**Task brief**: Keep the pictures out. Copy every line of the listing exactly.

**Raw data**:
=== Begin Enclosure ===

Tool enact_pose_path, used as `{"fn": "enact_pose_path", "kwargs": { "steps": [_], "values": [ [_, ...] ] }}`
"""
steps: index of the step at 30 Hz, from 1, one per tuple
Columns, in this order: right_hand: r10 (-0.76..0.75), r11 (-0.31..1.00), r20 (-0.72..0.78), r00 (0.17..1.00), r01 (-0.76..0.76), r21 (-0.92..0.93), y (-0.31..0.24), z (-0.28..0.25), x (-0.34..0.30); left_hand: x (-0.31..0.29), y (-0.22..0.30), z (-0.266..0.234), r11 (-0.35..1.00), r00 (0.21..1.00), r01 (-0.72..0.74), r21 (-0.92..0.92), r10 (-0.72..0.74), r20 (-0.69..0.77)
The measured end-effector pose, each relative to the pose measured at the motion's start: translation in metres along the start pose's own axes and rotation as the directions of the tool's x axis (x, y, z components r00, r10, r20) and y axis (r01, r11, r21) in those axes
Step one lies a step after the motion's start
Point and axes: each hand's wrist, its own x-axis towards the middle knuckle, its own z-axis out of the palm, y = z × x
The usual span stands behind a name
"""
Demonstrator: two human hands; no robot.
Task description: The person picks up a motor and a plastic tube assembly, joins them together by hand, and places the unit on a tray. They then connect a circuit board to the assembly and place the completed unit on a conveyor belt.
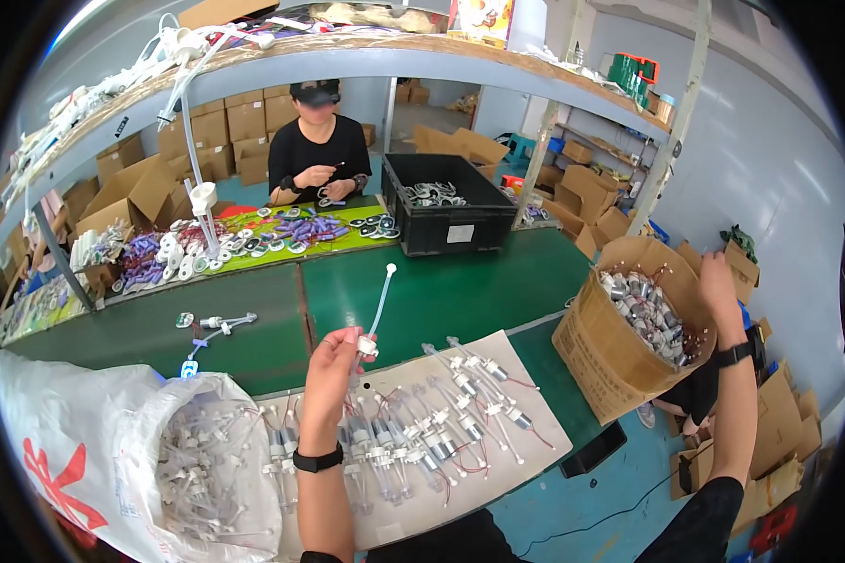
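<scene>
My left hand (333, 366) is closed on a white plastic fitting with a thin clear tube (381, 302) that points up and ends in a white tip. Below it, a pale board (526, 441) carries rows of small motors (438, 441) with red wires, white fittings and clear tubes. Beyond the right edge of the board, my right hand (718, 281) is raised at the far right rim of a cardboard box (596, 361). Many small silver motors (643, 310) fill that box. The right fingers are mostly hidden, so their grip does not show.
A white woven sack (75, 422) of clear plastic parts lies at left. On the green table (451, 291) rests a small wired assembly (221, 324). A black crate (455, 225) stands farther back, near a seated co-worker (319, 141). An overhead shelf (347, 64) spans the bench.
</scene>
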Motion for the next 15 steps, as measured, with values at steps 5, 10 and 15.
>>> {"fn": "enact_pose_path", "kwargs": {
  "steps": [5,10,15],
  "values": [
    [-0.119,0.746,-0.457,0.881,0.383,0.544,-0.083,-0.081,-0.049,0.007,-0.012,0.001,0.999,0.999,0.028,0.025,-0.028,-0.035],
    [-0.235,-0.503,-0.286,0.929,0.135,0.853,-0.236,-0.079,-0.137,0.005,-0.017,0.001,0.999,0.999,-0.008,0.041,0.009,-0.041],
    [-0.513,-0.841,-0.049,0.857,-0.49,0.228,-0.372,-0.02,-0.195,0.005,-0.018,0.006,0.99,0.982,-0.115,0.076,0.125,-0.14]
  ]
}}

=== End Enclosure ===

**Result of the task**:
Tool enact_pose_path, used as `{"fn": "enact_pose_path", "kwargs": { "steps": [_], "values": [ [_, ...] ] }}`
"""
steps: index of the step at 30 Hz, from 1, one per tuple
Columns, in this order: right_hand: r10 (-0.76..0.75), r11 (-0.31..1.00), r20 (-0.72..0.78), r00 (0.17..1.00), r01 (-0.76..0.76), r21 (-0.92..0.93), y (-0.31..0.24), z (-0.28..0.25), x (-0.34..0.30); left_hand: x (-0.31..0.29), y (-0.22..0.30), z (-0.266..0.234), r11 (-0.35..1.00), r00 (0.21..1.00), r01 (-0.72..0.74), r21 (-0.92..0.92), r10 (-0.72..0.74), r20 (-0.69..0.77)
The measured end-effector pose, each relative to the pose measured at the motion's start: translation in metres along the start pose's own axes and rotation as the directions of the tool's x axis (x, y, z components r00, r10, r20) and y axis (r01, r11, r21) in those axes
Step one lies a step after the motion's start
Point and axes: each hand's wrist, its own x-axis towards the middle knuckle, its own z-axis out of the palm, y = z × x
The usual span stands behind a name
"""
Demonstrator: two human hands; no robot.
Task description: The person picks up a motor and a plastic tube assembly, joins them together by hand, and places the unit on a tray. They then connect a circuit board to the assembly and place the completed unit on a conveyor belt.
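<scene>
My left hand (333, 366) is closed on a white plastic fitting with a thin clear tube (381, 302) that points up and ends in a white tip. Below it, a pale board (526, 441) carries rows of small motors (438, 441) with red wires, white fittings and clear tubes. Beyond the right edge of the board, my right hand (718, 281) is raised at the far right rim of a cardboard box (596, 361). Many small silver motors (643, 310) fill that box. The right fingers are mostly hidden, so their grip does not show.
A white woven sack (75, 422) of clear plastic parts lies at left. On the green table (451, 291) rests a small wired assembly (221, 324). A black crate (455, 225) stands farther back, near a seated co-worker (319, 141). An overhead shelf (347, 64) spans the bench.
</scene>
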Motion for the next 15 steps, as measured, with values at steps 5, 10 and 15.
>>> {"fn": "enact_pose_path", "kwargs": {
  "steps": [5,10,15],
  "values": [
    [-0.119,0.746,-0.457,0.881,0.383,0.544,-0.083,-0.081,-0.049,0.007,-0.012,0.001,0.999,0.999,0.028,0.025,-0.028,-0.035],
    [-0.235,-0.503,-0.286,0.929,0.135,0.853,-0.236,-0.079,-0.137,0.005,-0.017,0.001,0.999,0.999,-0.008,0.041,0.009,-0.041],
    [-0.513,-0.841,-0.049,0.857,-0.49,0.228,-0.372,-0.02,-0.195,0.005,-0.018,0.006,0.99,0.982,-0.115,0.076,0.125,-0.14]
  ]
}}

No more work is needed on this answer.